[TRY IT]
Transcribe the listing that follows in full, omitting pictures.

(SUPPLIED INFORMATION Opens)

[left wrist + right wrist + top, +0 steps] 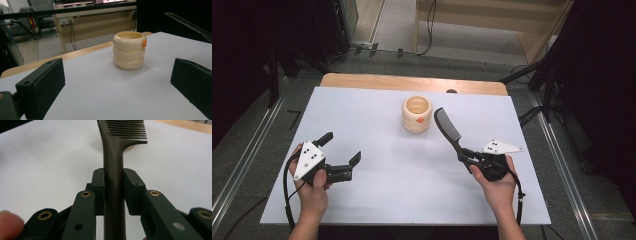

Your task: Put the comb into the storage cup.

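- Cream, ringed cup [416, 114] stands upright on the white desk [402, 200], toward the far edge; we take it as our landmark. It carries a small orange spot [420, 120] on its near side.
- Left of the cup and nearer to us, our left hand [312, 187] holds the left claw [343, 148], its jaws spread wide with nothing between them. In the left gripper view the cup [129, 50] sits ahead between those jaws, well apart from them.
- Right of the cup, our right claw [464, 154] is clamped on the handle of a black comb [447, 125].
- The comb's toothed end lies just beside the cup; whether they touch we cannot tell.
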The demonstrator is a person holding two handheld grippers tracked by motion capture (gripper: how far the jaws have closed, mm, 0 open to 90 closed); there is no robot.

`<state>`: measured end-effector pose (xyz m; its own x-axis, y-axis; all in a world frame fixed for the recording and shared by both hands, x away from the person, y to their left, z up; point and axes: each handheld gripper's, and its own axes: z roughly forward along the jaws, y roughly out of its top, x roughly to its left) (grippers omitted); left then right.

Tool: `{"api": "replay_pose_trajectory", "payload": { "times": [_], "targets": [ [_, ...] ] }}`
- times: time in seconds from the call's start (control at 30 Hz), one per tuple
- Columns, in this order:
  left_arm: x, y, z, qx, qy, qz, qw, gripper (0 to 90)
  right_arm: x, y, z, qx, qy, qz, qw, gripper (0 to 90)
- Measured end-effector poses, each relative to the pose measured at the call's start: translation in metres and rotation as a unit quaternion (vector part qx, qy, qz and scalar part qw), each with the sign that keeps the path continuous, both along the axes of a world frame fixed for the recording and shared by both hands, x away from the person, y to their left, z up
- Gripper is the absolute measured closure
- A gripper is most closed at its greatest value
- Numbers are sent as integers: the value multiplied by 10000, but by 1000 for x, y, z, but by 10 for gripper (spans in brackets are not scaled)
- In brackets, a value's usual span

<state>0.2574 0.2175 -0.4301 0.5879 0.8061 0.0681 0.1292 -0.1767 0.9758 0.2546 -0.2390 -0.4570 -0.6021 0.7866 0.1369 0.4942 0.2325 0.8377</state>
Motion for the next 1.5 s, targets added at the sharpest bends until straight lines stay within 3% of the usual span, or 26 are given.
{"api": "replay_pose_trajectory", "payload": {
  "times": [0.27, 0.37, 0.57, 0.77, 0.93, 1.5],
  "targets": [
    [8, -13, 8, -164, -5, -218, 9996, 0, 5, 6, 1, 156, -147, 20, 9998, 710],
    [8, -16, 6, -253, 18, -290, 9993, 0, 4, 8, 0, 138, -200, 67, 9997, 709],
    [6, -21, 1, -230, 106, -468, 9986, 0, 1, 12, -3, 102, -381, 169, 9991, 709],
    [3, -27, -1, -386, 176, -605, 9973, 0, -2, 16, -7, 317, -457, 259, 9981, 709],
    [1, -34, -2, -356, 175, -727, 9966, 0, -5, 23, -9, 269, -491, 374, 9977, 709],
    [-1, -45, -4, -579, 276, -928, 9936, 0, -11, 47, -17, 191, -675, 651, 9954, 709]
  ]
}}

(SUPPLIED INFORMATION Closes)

[SOLUTION TO THE EXERCISE]
[left wrist + right wrist + top, +0 steps] 

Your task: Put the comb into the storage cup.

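- Cream, ringed cup [416, 114] stands upright on the white desk [402, 200], toward the far edge; we take it as our landmark. It carries a small orange spot [420, 120] on its near side.
- Left of the cup and nearer to us, our left hand [312, 187] holds the left claw [343, 148], its jaws spread wide with nothing between them. In the left gripper view the cup [129, 50] sits ahead between those jaws, well apart from them.
- Right of the cup, our right claw [464, 154] is clamped on the handle of a black comb [447, 125].
- The comb's toothed end lies just beside the cup; whether they touch we cannot tell.
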The demonstrator is a person holding two handheld grippers tracked by motion capture (gripper: how far the jaws have closed, mm, 0 open to 90 closed); there is no robot.

`<state>`: measured end-effector pose (xyz m; its own x-axis, y-axis; all in a world frame fixed for the recording and shared by both hands, x away from the person, y to their left, z up; point and axes: each handheld gripper's, and its own axes: z roughly forward along the jaws, y roughly out of its top, x roughly to its left) (grippers omitted); left then right.

Tool: `{"api": "replay_pose_trajectory", "payload": { "times": [_], "targets": [ [_, ...] ] }}`
- times: time in seconds from the call's start (control at 30 Hz), one per tuple
- Columns, in this order:
  left_arm: x, y, z, qx, qy, qz, qw, gripper (0 to 90)
  right_arm: x, y, z, qx, qy, qz, qw, gripper (0 to 90)
- Measured end-effector poses, each relative to the pose measured at the call's start: translation in metres and rotation as a unit quaternion (vector part qx, qy, qz and scalar part qw), each with the sign that keeps the path continuous, both along the axes of a world frame fixed for the recording and shared by both hands, x away from the person, y to their left, z up
- Gripper is the absolute measured closure
- A gripper is most closed at its greatest value
- Numbers are sent as integers: the value multiplied by 10000, but by 1000 for x, y, z, but by 10 for gripper (spans in brackets are not scaled)
- In brackets, a value's usual span

<state>0.2574 0.2175 -0.4301 0.5879 0.8061 0.0681 0.1292 -0.1767 0.9758 0.2546 -0.2390 -0.4570 -0.6021 0.7866 0.1369 0.4942 0.2325 0.8377</state>
Motion for the next 1.5 s, targets added at the sharpest bends until straight lines stay within 3% of the usual span, or 26 are given.
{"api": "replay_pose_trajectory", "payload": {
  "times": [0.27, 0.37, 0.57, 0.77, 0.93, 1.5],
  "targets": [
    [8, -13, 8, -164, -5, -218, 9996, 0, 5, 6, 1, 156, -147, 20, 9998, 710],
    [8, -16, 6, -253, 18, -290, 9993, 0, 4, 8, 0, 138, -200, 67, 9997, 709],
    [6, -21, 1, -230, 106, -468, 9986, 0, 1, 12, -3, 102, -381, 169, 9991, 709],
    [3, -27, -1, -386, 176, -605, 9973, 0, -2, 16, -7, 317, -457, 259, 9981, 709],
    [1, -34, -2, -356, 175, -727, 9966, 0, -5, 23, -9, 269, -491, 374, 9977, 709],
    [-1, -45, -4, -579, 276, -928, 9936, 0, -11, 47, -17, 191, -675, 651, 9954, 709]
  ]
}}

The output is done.